In the data that follows, how many lines include the string "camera"? Answer with the number alone.

● Provided data
::::
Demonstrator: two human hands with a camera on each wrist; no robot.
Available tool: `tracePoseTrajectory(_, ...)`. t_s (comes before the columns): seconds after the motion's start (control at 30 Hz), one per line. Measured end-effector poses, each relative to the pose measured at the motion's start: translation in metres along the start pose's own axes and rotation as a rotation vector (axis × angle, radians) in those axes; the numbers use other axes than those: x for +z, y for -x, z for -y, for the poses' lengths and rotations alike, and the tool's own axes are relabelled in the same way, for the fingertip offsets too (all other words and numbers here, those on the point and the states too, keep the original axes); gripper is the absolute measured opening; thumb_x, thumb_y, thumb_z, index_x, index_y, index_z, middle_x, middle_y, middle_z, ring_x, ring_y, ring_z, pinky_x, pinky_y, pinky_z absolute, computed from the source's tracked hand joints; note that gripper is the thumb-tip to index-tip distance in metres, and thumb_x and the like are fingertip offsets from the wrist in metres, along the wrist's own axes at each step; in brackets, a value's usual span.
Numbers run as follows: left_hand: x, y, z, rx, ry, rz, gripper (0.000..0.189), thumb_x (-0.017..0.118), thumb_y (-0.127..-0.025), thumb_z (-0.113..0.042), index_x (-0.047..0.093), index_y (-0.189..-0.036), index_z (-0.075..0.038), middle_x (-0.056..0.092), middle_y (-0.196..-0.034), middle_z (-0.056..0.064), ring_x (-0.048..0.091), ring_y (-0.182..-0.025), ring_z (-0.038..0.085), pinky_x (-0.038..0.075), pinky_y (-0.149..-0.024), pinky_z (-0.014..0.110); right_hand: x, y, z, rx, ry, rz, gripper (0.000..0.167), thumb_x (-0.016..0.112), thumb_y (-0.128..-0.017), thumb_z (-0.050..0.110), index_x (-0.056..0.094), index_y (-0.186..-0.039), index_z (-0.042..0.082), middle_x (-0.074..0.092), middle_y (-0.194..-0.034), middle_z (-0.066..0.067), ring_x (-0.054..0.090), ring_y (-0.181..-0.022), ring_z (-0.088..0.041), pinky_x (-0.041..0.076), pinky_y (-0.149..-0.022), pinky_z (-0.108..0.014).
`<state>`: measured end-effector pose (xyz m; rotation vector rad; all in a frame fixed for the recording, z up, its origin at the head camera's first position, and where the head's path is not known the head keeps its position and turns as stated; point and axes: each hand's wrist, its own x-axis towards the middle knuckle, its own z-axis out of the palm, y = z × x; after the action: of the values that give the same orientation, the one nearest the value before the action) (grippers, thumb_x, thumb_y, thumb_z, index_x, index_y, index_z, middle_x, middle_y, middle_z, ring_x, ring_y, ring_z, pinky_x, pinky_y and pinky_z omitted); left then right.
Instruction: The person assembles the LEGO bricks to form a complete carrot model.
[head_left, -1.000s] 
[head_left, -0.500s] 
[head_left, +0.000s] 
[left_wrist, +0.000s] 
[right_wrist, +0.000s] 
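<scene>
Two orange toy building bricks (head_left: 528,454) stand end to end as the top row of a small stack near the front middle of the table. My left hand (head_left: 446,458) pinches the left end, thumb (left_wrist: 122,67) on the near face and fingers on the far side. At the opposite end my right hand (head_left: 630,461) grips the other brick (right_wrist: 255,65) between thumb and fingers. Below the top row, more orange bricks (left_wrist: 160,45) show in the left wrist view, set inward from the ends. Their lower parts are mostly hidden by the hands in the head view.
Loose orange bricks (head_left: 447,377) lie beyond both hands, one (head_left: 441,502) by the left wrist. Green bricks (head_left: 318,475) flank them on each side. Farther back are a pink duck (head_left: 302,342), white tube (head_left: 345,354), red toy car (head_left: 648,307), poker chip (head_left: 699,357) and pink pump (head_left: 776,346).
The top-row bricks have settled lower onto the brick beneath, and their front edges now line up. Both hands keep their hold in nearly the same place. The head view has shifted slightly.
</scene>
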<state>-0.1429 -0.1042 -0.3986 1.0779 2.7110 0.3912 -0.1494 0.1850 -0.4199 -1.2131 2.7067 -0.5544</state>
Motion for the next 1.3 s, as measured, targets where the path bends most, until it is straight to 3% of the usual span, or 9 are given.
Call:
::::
● Expected output
2